Inner work

The deeper work needed to change systems

We are born into broken systems 

We need to talk about pain, and we need to talk about trauma.  

We often talk about system change in terms of the external, of radically changing structures or processes. There seems to be something of a systemic tendency in professional roles to act as though trauma is something that’s out there – other people are traumatised. other people have trauma and they need our help but we’re fine, we're the professionals. But that’s just not true. 

Systems are all around us, they influence us in ways we can’t always see. We internalise the structures that have shaped our world - and these structures are often traumatic in ways we may not have fully acknowledged.

In order to create lasting change, to dismantle the structures that no longer serve us, we believe we need to begin with the much messier, much more human, inner work.

a human hand print in black ink

“The healing power of relationships is perhaps the single greatest leverage point to fundamentally rewire a system's behaviour and the outcomes it produces.” - Healing Systems by Calderon de la Barca, Milligan & Kania

It's very easy to interpret this notion of ‘doing the inner work’ as something that’s both individual and private, like that which might play out in a counselling session.
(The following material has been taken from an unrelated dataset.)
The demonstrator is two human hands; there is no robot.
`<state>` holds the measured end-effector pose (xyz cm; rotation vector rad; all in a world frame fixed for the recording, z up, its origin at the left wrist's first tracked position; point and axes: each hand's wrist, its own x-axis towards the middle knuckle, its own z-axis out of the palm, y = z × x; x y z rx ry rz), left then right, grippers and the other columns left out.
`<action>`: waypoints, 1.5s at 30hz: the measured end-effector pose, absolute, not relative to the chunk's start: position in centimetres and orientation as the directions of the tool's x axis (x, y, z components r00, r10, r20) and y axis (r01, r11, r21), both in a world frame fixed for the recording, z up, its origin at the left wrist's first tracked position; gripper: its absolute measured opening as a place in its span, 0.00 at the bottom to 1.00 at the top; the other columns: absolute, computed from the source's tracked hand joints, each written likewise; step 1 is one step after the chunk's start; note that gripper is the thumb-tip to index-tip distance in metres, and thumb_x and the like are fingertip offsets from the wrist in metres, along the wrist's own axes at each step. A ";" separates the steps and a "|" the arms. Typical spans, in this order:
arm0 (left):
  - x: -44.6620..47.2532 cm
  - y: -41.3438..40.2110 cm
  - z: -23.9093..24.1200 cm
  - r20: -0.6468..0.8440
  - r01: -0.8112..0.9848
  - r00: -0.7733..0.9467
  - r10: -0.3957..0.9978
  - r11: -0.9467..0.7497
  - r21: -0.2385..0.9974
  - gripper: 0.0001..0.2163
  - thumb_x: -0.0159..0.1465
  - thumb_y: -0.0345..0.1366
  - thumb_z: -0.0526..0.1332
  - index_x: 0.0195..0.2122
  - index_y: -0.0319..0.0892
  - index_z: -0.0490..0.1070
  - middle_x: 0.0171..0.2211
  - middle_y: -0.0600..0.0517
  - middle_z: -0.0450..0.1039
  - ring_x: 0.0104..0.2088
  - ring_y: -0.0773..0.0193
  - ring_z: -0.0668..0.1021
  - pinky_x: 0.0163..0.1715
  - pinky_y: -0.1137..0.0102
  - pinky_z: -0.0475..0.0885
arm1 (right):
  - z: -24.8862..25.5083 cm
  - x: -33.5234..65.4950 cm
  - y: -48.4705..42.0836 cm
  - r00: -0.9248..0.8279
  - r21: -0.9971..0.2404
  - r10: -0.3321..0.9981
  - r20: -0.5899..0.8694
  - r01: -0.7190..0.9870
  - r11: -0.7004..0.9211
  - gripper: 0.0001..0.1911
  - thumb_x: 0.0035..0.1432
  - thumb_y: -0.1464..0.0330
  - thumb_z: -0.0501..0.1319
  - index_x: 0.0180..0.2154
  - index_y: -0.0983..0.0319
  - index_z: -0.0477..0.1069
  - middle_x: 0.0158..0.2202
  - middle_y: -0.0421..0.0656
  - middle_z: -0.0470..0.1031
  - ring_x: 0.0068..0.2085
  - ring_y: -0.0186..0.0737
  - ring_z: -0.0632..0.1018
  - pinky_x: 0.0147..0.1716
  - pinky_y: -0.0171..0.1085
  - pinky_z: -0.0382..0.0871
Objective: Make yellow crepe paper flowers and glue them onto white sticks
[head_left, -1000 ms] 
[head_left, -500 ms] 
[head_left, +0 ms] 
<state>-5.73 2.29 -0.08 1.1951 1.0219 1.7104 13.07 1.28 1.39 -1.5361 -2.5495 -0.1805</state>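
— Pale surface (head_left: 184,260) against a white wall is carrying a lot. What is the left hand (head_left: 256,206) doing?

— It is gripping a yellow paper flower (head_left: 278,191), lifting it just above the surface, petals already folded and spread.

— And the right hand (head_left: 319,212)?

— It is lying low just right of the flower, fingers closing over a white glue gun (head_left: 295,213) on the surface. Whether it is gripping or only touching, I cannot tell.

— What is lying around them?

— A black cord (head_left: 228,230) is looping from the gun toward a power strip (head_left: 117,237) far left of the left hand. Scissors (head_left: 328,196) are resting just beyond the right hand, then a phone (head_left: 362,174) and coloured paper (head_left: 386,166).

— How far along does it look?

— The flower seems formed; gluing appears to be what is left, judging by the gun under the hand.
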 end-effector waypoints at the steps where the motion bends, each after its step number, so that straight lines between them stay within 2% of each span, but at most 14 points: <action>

But what we're talking about here is something that's necessarily collective, not solitary. 

The external systems we've all grown up in have imprinted themselves inside all of us and many of those systems are both traumatized and traumatizing. This unconsciously affects how we interact with other people, the choices we make, the things we try to build, our biases, our preferences, our triggers.

If we don't identify, acknowledge, and process these internal imprints we end up accidentally replicating them, even while we’re trying to replace them. Changing systems is something done by messy complex human beings, each with their own complicated relationship and dance with power, their own personal baggage, their own trauma - and this messiness (as scary as it can be) is something we have to engage with together in order to break those cycles of old system behaviours and create meaningful change.

INSIGHTS WE HAVE UNEARTHED (SO FAR) ABOUT INNER WORK:

  • Inner work requires ‘showing up differently,’ being vulnerable, putting down our ‘professional armour’ and stepping outside the comfort zones of traditional hierarchy, inviting others in to help us uncover what we need to shift in ourselves.

  • This means that inner work requires us to be brave – because society commonly expects us to ‘armour up’ for work, it’s subversive and courageous to let others in.

  • In order to do this work, we need to be held in relationships that make us feel safe while also challenging us, helping us to make these things visible to ourselves.

  • Inner work takes time, persistence and a strong resistance to jumping to actions rather than exploring and uncovering.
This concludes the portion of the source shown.